Prof. Sylvester Ogbechie

Prof. Sylvester Ogbechie

Prof. Sylvester Ogbechie, an international art historian at the University of California, Santa Barbara, U.S.A, on Thursday said that African art collectors, specifically Nigerians, were generally unknown because the collectors have not been exhibiting regularly.

Ogbechie told the News Agency of Nigeria (NAN) in Lagos that private art collectors needed to authenticate their collections through research, documentation, photographing and doing write-ups about them.

“We need to understand the importance of some important Nigerian cultural groups through art collections.

“There are many challenges but they will be surmounted if the collectors are dedicated and they try to copy the perseverance of others involved.

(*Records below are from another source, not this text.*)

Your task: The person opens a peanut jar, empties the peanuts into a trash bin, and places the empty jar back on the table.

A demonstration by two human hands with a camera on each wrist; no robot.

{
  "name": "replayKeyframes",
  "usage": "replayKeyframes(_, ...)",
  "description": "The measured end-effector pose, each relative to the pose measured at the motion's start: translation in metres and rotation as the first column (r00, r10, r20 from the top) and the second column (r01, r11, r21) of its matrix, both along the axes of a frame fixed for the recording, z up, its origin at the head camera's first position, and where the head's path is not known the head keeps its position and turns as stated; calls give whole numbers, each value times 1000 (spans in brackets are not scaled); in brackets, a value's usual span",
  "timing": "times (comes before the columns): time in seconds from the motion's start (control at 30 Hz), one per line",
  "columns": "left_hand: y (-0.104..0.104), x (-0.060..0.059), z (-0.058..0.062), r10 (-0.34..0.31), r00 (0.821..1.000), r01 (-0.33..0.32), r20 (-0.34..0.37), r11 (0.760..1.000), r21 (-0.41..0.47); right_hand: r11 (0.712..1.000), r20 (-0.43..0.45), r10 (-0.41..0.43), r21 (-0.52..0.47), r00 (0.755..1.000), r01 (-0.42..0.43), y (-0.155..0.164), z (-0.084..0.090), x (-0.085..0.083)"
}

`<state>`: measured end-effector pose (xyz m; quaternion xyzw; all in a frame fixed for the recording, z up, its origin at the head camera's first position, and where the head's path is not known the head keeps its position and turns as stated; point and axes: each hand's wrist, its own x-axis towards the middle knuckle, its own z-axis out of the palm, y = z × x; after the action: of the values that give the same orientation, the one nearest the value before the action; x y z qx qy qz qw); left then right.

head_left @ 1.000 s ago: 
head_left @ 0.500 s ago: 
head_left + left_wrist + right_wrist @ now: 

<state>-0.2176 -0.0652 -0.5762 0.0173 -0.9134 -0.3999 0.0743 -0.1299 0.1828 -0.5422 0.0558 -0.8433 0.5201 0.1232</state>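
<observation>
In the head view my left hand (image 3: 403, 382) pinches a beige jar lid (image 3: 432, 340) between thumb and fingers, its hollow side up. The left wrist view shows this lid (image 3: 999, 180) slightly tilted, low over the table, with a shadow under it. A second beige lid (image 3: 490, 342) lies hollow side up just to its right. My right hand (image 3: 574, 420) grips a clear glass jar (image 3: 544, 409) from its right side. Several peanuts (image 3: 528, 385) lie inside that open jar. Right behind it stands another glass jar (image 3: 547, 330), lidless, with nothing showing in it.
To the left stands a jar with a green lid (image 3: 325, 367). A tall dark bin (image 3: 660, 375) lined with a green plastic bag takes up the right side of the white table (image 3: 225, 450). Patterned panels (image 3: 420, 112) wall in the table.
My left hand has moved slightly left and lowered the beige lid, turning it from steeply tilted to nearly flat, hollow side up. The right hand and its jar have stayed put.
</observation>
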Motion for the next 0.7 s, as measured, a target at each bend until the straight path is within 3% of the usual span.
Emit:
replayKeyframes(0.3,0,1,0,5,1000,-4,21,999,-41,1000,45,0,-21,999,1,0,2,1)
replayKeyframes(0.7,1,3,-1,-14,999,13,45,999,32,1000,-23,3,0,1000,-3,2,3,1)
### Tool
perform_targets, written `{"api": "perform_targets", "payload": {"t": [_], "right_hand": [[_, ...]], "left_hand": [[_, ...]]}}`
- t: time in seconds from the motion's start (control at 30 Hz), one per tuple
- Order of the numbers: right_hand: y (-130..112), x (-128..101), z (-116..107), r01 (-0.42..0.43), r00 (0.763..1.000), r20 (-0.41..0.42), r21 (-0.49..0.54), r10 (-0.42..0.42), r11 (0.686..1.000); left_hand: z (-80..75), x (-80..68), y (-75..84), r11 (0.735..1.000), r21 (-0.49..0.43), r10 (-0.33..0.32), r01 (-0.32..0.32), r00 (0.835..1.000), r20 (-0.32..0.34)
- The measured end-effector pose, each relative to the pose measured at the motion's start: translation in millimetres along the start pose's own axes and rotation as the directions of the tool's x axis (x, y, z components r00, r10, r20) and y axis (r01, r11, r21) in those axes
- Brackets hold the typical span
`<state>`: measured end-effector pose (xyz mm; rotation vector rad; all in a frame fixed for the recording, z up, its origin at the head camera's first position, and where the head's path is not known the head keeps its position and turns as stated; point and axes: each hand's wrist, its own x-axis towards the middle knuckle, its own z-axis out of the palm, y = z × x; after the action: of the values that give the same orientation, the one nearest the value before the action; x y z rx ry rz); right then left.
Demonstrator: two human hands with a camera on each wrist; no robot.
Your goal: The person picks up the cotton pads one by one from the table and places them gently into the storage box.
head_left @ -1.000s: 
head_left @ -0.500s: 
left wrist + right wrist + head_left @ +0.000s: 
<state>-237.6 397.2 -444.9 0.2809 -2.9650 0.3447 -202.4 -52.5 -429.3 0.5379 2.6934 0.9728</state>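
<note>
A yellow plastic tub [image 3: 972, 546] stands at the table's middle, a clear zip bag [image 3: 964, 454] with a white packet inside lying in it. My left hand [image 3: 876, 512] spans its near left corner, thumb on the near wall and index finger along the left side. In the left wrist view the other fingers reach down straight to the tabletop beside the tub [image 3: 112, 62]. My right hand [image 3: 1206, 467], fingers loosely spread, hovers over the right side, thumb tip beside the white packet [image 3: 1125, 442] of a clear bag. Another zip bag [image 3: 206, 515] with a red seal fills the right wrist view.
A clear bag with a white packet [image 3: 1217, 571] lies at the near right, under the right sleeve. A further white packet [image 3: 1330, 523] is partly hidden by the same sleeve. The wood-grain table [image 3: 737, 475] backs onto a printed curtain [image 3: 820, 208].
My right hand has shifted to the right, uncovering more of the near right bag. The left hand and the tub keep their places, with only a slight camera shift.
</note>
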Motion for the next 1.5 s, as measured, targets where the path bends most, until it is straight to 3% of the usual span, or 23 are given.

“Private collectors need to document the artworks in their custody and put them into a book form so that people can read them,” he said.

Ogbechie said when they document these artworks, people would get to read about them and some of such readers will also buy some of the works so as to have a knowledge of where some of the artworks come from.

“Its origin and what creating them means and it will also tell the history of the people.

“Lack of documentation and research makes a lot of arts invisible to the people,” he said.

The art Historian noted that lack of background information shedding light on African art collections was generally responsible for most of the poor knowledge on African cultural heritage today.|

“We need to add a lot of value to museums and university collections across the world with our publications on African art.

“Nigerian laws on museums need to be revisited, so as to fine-tune the laws that will help collectors to be able to open and showcase African heritage.

“African art are unique objects that provide a broad overview of a new class of African art in recent times.

“Collectors constitute an important link between their ancestral heritage and contemporary transformations of indigenous art in the African context of their original production and use,” he said.

Ogbechie explained that from1970 to 2005, the Journal for African Arts, one of the world’s leading scholarly publications on the arts of Africa, documented over 2000 exhibitions.

“That promoted the collections of African art owned by Europeans and American collectors.

“None of the exhibitions highlighted art owned by an Africans or located on the continent, despite the fact that there are many impressive collections of African art in Africa,” he said.

The professor noted that this will challenge art patrons to professionalise the art management process by investing more in research, documentation and exhibiting their private collections, both locally and internationally.

NAN reports that Ogbechie presided over an exhibition of “Making History” by the Femi Akinsanya African Art Collection (FAAAC) and other African collectors in Lagos.